**Work to complete:**
In the listing below, find each line holding "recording" and copy it.

**Records supplied:**
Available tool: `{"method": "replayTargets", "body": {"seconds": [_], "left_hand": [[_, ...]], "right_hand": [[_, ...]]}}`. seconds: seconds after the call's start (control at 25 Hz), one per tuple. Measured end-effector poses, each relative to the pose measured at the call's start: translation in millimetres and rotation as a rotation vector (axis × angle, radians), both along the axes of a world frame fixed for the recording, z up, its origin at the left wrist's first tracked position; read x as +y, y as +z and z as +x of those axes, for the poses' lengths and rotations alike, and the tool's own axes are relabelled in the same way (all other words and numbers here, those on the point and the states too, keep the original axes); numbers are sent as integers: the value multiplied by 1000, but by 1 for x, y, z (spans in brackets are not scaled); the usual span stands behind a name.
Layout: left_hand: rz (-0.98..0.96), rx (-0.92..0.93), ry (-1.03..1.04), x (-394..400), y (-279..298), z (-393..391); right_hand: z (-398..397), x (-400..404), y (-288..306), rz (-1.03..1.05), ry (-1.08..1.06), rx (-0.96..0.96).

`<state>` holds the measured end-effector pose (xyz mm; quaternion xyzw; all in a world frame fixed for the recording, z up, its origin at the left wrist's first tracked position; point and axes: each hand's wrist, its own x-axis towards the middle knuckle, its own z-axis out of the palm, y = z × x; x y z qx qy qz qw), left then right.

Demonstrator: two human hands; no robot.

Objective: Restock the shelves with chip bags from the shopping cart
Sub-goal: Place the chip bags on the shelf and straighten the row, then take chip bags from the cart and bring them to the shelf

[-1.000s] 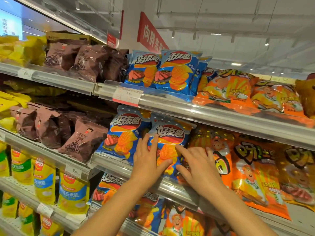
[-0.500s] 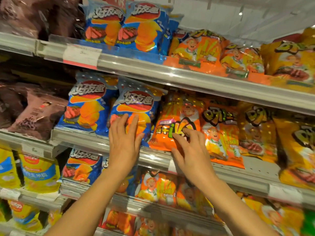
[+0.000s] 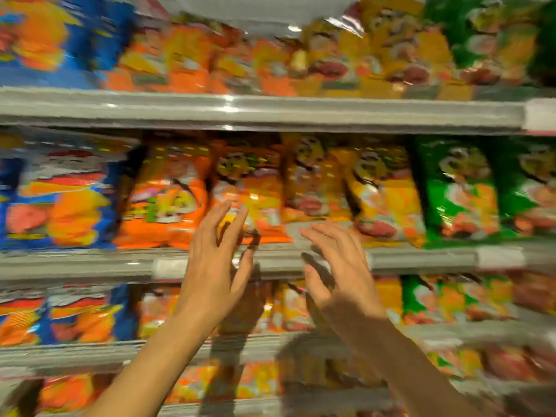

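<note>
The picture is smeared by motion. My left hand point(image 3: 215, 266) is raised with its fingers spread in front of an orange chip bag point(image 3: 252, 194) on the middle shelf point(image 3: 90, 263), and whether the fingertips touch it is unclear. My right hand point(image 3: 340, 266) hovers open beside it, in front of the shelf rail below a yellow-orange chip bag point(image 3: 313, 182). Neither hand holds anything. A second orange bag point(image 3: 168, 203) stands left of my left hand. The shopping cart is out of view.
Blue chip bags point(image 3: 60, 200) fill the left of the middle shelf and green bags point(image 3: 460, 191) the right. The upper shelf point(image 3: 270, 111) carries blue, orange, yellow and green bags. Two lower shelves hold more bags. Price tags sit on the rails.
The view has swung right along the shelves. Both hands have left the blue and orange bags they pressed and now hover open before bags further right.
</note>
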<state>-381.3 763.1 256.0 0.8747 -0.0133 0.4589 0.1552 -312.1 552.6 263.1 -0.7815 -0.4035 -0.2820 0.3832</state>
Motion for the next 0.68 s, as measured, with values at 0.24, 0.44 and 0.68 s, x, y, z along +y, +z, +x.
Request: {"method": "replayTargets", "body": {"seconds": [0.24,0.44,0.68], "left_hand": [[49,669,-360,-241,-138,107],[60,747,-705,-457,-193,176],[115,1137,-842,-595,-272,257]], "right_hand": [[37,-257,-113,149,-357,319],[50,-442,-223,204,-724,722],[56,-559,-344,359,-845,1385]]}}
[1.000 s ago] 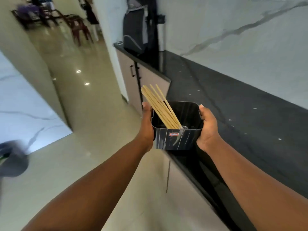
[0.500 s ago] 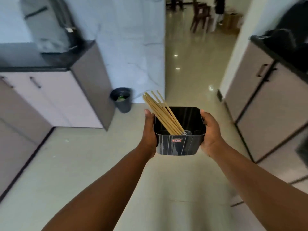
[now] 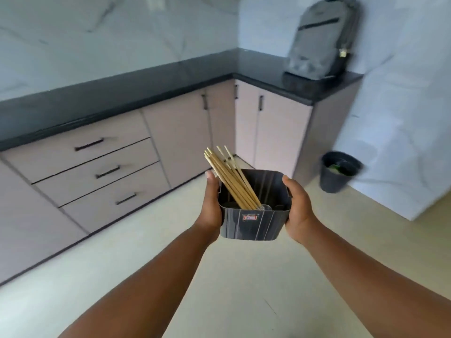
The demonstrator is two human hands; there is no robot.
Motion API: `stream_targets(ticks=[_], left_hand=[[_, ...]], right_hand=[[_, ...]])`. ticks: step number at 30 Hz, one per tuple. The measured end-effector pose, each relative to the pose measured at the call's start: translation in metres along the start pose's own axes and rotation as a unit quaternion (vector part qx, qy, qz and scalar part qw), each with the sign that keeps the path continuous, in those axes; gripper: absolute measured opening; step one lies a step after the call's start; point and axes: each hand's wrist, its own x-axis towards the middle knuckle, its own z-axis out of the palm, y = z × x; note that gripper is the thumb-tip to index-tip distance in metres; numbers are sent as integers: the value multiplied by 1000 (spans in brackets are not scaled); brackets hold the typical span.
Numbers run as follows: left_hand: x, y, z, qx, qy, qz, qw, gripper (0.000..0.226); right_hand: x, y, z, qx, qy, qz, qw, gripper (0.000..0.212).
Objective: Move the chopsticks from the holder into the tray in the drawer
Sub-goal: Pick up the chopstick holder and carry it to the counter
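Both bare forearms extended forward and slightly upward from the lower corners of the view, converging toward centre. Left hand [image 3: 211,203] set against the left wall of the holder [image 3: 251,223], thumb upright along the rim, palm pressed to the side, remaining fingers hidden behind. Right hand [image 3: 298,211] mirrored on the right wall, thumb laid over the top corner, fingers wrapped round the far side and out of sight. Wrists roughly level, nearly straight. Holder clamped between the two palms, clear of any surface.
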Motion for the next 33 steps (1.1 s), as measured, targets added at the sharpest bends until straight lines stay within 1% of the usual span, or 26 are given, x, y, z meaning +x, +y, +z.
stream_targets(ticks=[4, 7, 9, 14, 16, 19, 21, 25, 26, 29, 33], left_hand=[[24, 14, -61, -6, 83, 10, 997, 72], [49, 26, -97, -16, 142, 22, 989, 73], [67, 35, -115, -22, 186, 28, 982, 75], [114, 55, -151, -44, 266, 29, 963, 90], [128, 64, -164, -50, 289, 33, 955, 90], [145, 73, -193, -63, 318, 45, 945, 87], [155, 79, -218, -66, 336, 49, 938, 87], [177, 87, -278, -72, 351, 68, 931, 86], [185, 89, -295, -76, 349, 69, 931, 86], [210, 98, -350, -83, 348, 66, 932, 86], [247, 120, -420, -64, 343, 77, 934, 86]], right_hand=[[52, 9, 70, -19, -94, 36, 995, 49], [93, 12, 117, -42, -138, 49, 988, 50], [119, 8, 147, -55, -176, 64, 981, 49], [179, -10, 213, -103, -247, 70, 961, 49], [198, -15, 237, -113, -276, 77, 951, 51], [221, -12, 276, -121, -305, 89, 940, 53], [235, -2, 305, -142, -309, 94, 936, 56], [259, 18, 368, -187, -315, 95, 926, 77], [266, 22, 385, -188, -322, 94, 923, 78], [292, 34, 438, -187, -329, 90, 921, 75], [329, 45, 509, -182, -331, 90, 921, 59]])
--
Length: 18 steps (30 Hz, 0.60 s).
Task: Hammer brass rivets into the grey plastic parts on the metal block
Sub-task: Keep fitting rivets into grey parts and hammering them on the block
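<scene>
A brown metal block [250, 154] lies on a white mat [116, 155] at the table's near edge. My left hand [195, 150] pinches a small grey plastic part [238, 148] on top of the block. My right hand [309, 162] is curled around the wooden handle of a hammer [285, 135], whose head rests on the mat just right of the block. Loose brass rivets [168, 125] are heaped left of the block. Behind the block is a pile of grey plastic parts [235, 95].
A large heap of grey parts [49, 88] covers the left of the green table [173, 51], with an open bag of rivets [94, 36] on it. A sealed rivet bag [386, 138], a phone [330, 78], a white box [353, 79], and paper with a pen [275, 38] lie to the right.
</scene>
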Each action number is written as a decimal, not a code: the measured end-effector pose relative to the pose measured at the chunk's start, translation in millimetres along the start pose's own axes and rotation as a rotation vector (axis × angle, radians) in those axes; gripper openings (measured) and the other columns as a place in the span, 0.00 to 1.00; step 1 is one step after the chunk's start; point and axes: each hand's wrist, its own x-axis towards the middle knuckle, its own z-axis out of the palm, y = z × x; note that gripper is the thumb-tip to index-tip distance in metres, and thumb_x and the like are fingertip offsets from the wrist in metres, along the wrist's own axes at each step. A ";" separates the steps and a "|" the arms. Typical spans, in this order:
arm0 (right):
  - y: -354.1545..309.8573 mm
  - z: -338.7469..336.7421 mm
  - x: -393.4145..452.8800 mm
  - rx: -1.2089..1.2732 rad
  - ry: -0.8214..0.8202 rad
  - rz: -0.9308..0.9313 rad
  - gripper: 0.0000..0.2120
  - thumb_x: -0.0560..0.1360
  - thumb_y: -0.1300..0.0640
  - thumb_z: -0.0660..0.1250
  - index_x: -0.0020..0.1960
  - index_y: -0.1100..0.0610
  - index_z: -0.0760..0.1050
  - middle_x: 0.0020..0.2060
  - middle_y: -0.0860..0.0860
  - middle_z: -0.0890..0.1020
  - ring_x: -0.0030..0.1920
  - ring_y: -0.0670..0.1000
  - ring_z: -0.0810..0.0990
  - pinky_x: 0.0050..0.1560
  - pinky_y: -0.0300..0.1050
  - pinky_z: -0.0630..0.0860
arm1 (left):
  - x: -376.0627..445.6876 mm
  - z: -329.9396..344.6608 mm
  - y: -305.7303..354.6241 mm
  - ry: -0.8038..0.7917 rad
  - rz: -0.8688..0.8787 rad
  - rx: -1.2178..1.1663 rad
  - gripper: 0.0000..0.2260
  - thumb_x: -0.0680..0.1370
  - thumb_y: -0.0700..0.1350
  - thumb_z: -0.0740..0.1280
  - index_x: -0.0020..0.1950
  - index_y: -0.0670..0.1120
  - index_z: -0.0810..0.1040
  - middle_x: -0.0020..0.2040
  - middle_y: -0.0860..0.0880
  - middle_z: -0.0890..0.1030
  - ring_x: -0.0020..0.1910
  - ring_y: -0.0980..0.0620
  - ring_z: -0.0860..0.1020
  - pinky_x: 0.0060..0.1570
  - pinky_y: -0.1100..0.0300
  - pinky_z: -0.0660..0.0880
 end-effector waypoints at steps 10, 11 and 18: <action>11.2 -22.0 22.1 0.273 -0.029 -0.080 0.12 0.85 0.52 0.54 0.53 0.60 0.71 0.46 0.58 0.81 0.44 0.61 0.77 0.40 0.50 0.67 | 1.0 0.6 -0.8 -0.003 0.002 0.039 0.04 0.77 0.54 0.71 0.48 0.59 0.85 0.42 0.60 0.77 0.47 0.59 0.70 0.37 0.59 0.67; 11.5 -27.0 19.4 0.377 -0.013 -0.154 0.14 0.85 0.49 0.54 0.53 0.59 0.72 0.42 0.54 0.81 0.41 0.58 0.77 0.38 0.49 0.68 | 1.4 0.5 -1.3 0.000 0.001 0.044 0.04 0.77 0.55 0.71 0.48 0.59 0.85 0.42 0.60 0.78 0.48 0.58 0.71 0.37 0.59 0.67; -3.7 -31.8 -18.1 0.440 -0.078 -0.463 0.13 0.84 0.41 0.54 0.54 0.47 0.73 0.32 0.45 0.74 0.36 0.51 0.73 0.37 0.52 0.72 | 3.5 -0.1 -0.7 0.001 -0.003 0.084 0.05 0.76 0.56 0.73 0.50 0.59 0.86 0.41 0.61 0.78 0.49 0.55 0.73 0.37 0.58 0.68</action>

**Answer to the exercise:**
Available tool: `{"method": "replayTargets", "body": {"seconds": [_], "left_hand": [[_, ...]], "right_hand": [[_, ...]]}}`. seconds: seconds after the call's start (control at 25 Hz), one per tuple. Measured end-effector poses, each relative to the pose measured at the call's start: translation in millimetres and rotation as a rotation vector (axis × angle, radians), both along the axes of a world frame fixed for the recording, z up, its origin at the left wrist's first tracked position; read x as +y, y as +z and z as +x of those axes, for the poses' lengths and rotations alike, and the tool's own axes are relabelled in the same way (all other words and numbers here, those on the point and the states too, keep the original axes); numbers are sent as integers: the value multiplied by 1000, but by 1 for x, y, z (spans in brackets are not scaled); the usual span stands behind a name.
`<state>` holds the measured end-effector pose (xyz mm; quaternion xyzw; all in a world frame fixed for the recording, z up, its origin at the left wrist's first tracked position; point and axes: each hand's wrist, its own x-axis towards the middle knuckle, its own z-axis out of the palm, y = z × x; x y z qx qy qz qw), left then right.

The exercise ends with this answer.